Webb, along with Andrea L. Ciobanu of Ciobanu Law and Dennis Taylor of Texas firm Talcott Franklin, filed suit against Harrison College and a number of collection agencies and servicers of collection agencies in U.S. District Court for the Southern District of Indiana.

Webb took the case after former Harrison College students reached out to him and asked for his help. He said he is making this type of litigation his "niche" practice.


Rusty Webb | Photo courtesy of Charles R. "Rusty" Webb

"I'm doing this because I can't imagine anything worse than what is happening to these non-traditional students other than losing a life or the life of a loved one," Webb said in an interview with The West Virginia Record. "I cannot imagine anyone going through anything worse than what these non-traditional students have gone through."

Webb said he's fighting to get students what they deserve.

"I'm working hard to get them as much as I can for their aggravation, inconvenience and annoyance," Webb said. "I think that's what prompted the students at Harrison College to call me."

Webb said he has dedicated his legal career to representing students who have been wronged by the very institutions they have entrusted to educate them.

"From Mountain State University to Salem International University, to West Virginia Business College, and most recently, Harrison College, I have fought and continue to fight to secure compensation for these students who are left out in the cold when these schools fail to educate them," Webb said.

Webb was recently quoted in an article by The Chronicle of Higher Education about his representation of the former Harrison College students.

Webb said the Chronicle has been a great resource for him.

"Their reporters have done a really good job on reporting on these for-profit private colleges that go out of business or lose accreditation," Webb said.

The federal lawsuit claims that the college failed to deal "openly, fairly, and honestly" after listing two of its campuses for sale more than a year earlier.

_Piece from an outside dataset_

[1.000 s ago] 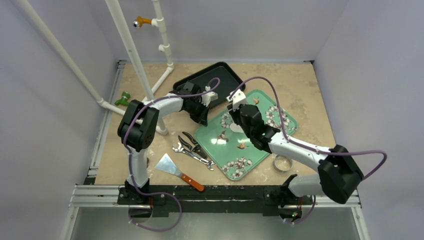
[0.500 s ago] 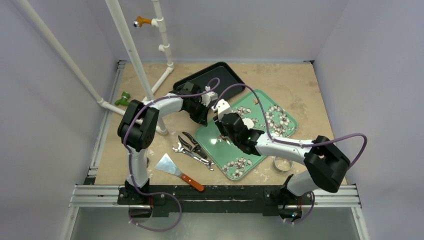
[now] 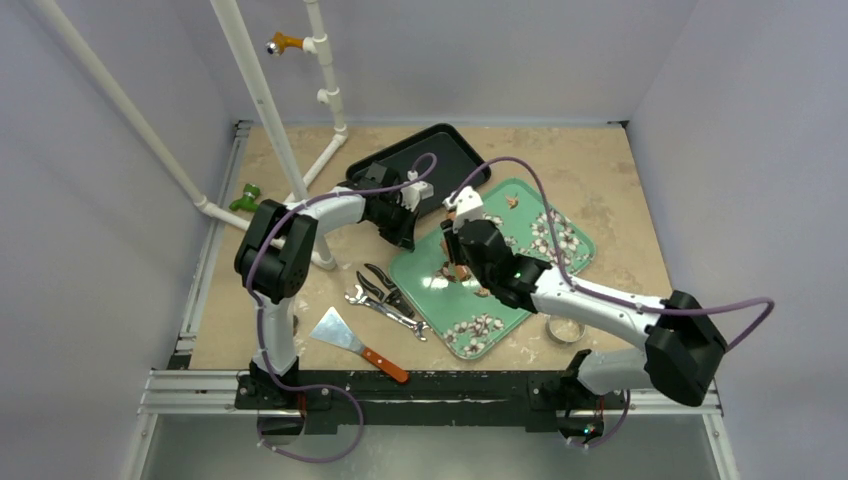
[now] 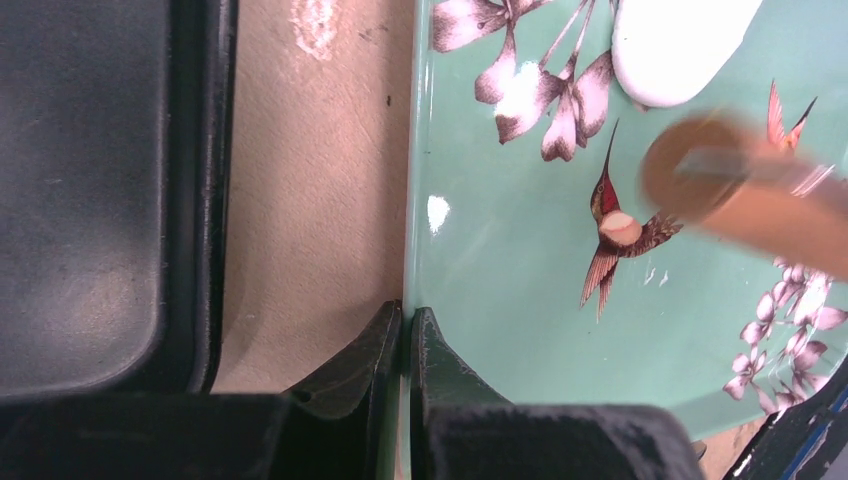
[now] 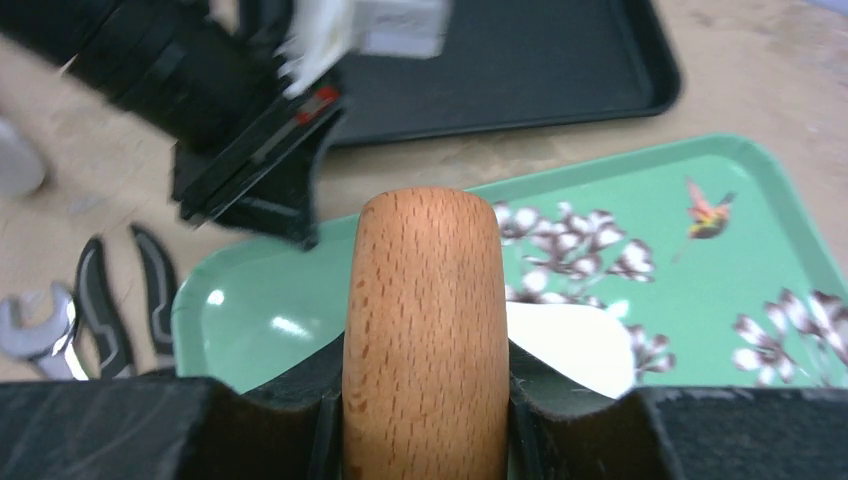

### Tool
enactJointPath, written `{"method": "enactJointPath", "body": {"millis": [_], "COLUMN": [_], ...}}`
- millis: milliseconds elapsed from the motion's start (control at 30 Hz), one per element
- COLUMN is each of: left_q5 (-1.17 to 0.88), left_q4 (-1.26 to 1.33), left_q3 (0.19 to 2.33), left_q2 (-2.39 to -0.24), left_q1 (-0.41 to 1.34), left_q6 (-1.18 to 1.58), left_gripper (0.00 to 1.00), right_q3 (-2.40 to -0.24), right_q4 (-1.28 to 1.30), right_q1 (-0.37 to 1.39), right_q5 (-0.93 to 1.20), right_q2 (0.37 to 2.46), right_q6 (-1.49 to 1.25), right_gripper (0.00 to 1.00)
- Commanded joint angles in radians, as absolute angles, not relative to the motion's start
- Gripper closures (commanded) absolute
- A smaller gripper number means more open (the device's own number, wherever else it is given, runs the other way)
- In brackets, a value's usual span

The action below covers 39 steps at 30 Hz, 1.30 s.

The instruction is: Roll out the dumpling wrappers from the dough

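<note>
Enclosure: plain grey walls (image 3: 480,50), white pipe frame (image 3: 262,100) at far left. Worktop (image 3: 600,160) was mottled beige stone-look. Black tray (image 3: 455,145) lay at the rear, its corner just beside the green tray (image 3: 437,300) printed with blossoms. Left claw (image 4: 405,340) was clenched, apparently pinching the green tray's rim. Right claw (image 5: 425,410) grasped the wooden rolling pin (image 5: 425,290) over the green tray. One dumpling wrapper (image 5: 575,345) lay on that tray, just right of the pin.
</note>
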<state>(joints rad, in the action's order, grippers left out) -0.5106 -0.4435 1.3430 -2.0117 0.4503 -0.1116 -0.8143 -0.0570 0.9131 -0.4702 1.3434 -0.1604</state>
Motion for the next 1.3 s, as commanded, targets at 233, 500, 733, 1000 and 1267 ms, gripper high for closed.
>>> {"method": "enactJointPath", "body": {"millis": [233,500,733,1000,1267], "left_q5": [-0.399,-0.417,-0.429,-0.436,-0.44], "left_q4": [-0.366,-0.364,-0.369,-0.37,-0.369], "left_q3": [1.293,1.297,1.304,1.308,1.309], "left_q2": [-1.978,-1.983,-1.987,-1.99,-1.991], "left_q1": [0.407,0.404,0.399,0.397,0.396], "left_q6": [-0.022,-0.025,-0.026,-0.024,-0.024], "left_gripper": [1.0,1.0,1.0,1.0,1.0], "right_q3": [-0.722,-0.711,-0.724,-0.751,-0.819], "right_q4": [-0.267,-0.149,-0.136,-0.108,-0.071], "right_q1": [0.774,0.82,0.887,0.919,0.916], "right_q5": [-0.604,-0.514,-0.414,-0.369,-0.382], "right_q2": [1.372,1.506,1.58,1.587,1.476], "right_q6": [-0.167,-0.27,-0.323,-0.332,-0.265], "right_gripper": [1.0,1.0,1.0,1.0,1.0]}}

Students continued to go to class, not aware that the college was about to be sold, and were not made aware that the college was sold until about a month later when they were told the school was closing down.

Craig F. Pfannenstiehl, the school's former executive, said that the sale of campus properties did not mean a closure was in the works and that the school did not decide to shut down until "about a week before we had to pull the plug," according to The Chronicle of Higher Education.